## Requirement
Print the listing that follows, character for character.

::::::

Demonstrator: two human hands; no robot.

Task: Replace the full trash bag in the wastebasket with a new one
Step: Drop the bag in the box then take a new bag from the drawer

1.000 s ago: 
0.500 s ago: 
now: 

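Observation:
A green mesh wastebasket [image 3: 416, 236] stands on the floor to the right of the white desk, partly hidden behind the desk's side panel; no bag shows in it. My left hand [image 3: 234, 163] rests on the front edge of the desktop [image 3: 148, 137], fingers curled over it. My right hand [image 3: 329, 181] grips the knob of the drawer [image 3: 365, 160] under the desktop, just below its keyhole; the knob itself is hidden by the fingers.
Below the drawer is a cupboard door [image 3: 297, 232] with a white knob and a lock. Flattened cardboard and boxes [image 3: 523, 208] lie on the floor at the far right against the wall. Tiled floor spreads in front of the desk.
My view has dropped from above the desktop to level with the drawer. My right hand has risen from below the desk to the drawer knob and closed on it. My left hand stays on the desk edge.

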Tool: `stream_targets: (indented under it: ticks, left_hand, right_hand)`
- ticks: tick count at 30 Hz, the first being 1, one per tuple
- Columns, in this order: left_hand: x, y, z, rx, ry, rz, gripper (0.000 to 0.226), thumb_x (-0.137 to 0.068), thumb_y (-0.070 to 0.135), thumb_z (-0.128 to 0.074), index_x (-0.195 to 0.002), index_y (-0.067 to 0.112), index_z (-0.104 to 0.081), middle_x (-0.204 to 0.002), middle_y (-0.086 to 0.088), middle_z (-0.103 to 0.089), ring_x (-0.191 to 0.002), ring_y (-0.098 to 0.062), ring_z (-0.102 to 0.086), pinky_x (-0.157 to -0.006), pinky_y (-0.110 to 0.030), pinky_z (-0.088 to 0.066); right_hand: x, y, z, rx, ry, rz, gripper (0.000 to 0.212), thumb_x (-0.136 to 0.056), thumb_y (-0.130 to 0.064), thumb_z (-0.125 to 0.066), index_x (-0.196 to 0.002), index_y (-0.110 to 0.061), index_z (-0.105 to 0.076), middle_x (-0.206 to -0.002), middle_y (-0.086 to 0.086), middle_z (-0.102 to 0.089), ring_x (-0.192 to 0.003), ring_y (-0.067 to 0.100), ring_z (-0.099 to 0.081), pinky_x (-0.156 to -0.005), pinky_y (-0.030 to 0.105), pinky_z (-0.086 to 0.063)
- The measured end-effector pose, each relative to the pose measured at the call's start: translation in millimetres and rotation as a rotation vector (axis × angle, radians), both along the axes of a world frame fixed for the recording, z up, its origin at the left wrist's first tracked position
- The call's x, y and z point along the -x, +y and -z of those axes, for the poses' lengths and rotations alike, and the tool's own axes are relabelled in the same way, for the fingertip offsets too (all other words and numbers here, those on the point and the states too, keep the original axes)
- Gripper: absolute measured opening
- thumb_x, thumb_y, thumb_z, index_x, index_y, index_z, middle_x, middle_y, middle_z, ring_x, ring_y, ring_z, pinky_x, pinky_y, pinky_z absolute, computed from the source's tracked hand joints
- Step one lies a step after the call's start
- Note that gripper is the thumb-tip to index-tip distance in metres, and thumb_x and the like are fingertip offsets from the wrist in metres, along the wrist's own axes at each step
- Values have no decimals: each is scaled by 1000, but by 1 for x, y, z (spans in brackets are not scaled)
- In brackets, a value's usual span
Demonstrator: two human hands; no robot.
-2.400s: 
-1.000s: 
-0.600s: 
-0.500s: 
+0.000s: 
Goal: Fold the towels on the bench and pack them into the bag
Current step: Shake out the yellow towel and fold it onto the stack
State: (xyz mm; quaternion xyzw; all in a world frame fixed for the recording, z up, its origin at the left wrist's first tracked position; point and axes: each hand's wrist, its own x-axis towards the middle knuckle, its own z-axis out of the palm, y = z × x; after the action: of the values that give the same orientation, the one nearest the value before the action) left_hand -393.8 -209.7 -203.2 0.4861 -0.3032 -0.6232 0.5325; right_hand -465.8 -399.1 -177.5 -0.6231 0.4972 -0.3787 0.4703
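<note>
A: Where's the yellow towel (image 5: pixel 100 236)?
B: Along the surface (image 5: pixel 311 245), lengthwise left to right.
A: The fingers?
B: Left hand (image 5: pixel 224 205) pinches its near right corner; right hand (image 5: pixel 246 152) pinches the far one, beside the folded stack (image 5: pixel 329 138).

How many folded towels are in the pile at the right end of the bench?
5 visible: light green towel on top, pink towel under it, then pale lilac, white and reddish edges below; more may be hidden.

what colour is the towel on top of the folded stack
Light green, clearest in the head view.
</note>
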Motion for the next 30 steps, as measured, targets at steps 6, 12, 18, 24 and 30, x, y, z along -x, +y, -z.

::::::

## Exercise solution
Demonstrator: two human hands; no robot.

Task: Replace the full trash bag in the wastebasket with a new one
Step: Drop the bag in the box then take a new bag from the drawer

1.000 s ago: 
0.500 s ago: 
now: 

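Observation:
A green mesh wastebasket [image 3: 416, 236] stands on the floor to the right of the white desk, partly hidden behind the desk's side panel; no bag shows in it. My left hand [image 3: 234, 163] rests on the front edge of the desktop [image 3: 148, 137], fingers curled over it. My right hand [image 3: 329, 181] grips the knob of the drawer [image 3: 365, 160] under the desktop, just below its keyhole; the knob itself is hidden by the fingers.
Below the drawer is a cupboard door [image 3: 297, 232] with a white knob and a lock. Flattened cardboard and boxes [image 3: 523, 208] lie on the floor at the far right against the wall. Tiled floor spreads in front of the desk.
My view has dropped from above the desktop to level with the drawer. My right hand has risen from below the desk to the drawer knob and closed on it. My left hand stays on the desk edge.
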
Tool: `stream_targets: (indented under it: ticks, left_hand, right_hand)`
- ticks: tick count at 30 Hz, the first being 1, one per tuple
- Columns, in this order: left_hand: x, y, z, rx, ry, rz, gripper (0.000 to 0.226), thumb_x (-0.137 to 0.068), thumb_y (-0.070 to 0.135), thumb_z (-0.128 to 0.074), index_x (-0.195 to 0.002), index_y (-0.067 to 0.112), index_z (-0.104 to 0.081), middle_x (-0.204 to 0.002), middle_y (-0.086 to 0.088), middle_z (-0.103 to 0.089), ring_x (-0.191 to 0.002), ring_y (-0.098 to 0.062), ring_z (-0.102 to 0.086), pinky_x (-0.157 to -0.006), pinky_y (-0.110 to 0.030), pinky_z (-0.088 to 0.066); right_hand: x, y, z, rx, ry, rz, gripper (0.000 to 0.212), thumb_x (-0.136 to 0.056), thumb_y (-0.130 to 0.064), thumb_z (-0.125 to 0.066), index_x (-0.196 to 0.002), index_y (-0.110 to 0.061), index_z (-0.105 to 0.076), middle_x (-0.206 to -0.002), middle_y (-0.086 to 0.086), middle_z (-0.102 to 0.089), ring_x (-0.192 to 0.003), ring_y (-0.067 to 0.100), ring_z (-0.099 to 0.081), pinky_x (-0.156 to -0.005), pinky_y (-0.030 to 0.105), pinky_z (-0.086 to 0.063)
- The measured end-effector pose, each relative to the pose measured at the call's start: translation in millimetres and rotation as a rotation vector (axis × angle, radians), both along the axes of a world frame fixed for the recording, z up, its origin at the left wrist's first tracked position
- The call's x, y and z point along the -x, +y and -z of those axes, for the poses' lengths and rotations alike, and the tool's own axes are relabelled in the same way, for the fingertip offsets too (all other words and numbers here, those on the point and the states too, keep the original axes)
- Gripper: absolute measured opening
- thumb_x, thumb_y, thumb_z, index_x, index_y, index_z, middle_x, middle_y, middle_z, ring_x, ring_y, ring_z, pinky_x, pinky_y, pinky_z absolute, computed from the source's tracked hand joints
- Step one lies a step after the call's start
- Note that gripper is the thumb-tip to index-tip distance in metres, and thumb_x and the like are fingertip offsets from the wrist in metres, along the wrist's own axes at each step
- Values have no decimals: each is scaled by 1000, but by 1 for x, y, z (spans in brackets are not scaled)
- In brackets, a value's usual span
Demonstrator: two human hands; no robot.
-2.400s: 
-1.000s: 
-0.600s: 
-0.500s: 
+0.000s: 
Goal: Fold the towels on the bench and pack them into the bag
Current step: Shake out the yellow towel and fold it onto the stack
State: (xyz mm; quaternion xyzw; all in a world frame fixed for the recording, z up, its origin at the left wrist's first tracked position; point and axes: each hand's wrist, its own x-axis towards the middle knuckle, its own z-axis out of the palm, y = z × x; after the action: of the values that give the same orientation, the one nearest the value before the action) left_hand -393.8 -209.7 -203.2 0.4861 -0.3032 -0.6232 0.5325; right_hand -465.8 -399.1 -177.5 -0.6231 0.4972 -0.3787 0.4703
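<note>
A: Where's the yellow towel (image 5: pixel 100 236)?
B: Along the surface (image 5: pixel 311 245), lengthwise left to right.
A: The fingers?
B: Left hand (image 5: pixel 224 205) pinches its near right corner; right hand (image 5: pixel 246 152) pinches the far one, beside the folded stack (image 5: pixel 329 138).

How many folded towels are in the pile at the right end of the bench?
5 visible: light green towel on top, pink towel under it, then pale lilac, white and reddish edges below; more may be hidden.

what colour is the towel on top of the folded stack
Light green, clearest in the head view.
</note>
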Motion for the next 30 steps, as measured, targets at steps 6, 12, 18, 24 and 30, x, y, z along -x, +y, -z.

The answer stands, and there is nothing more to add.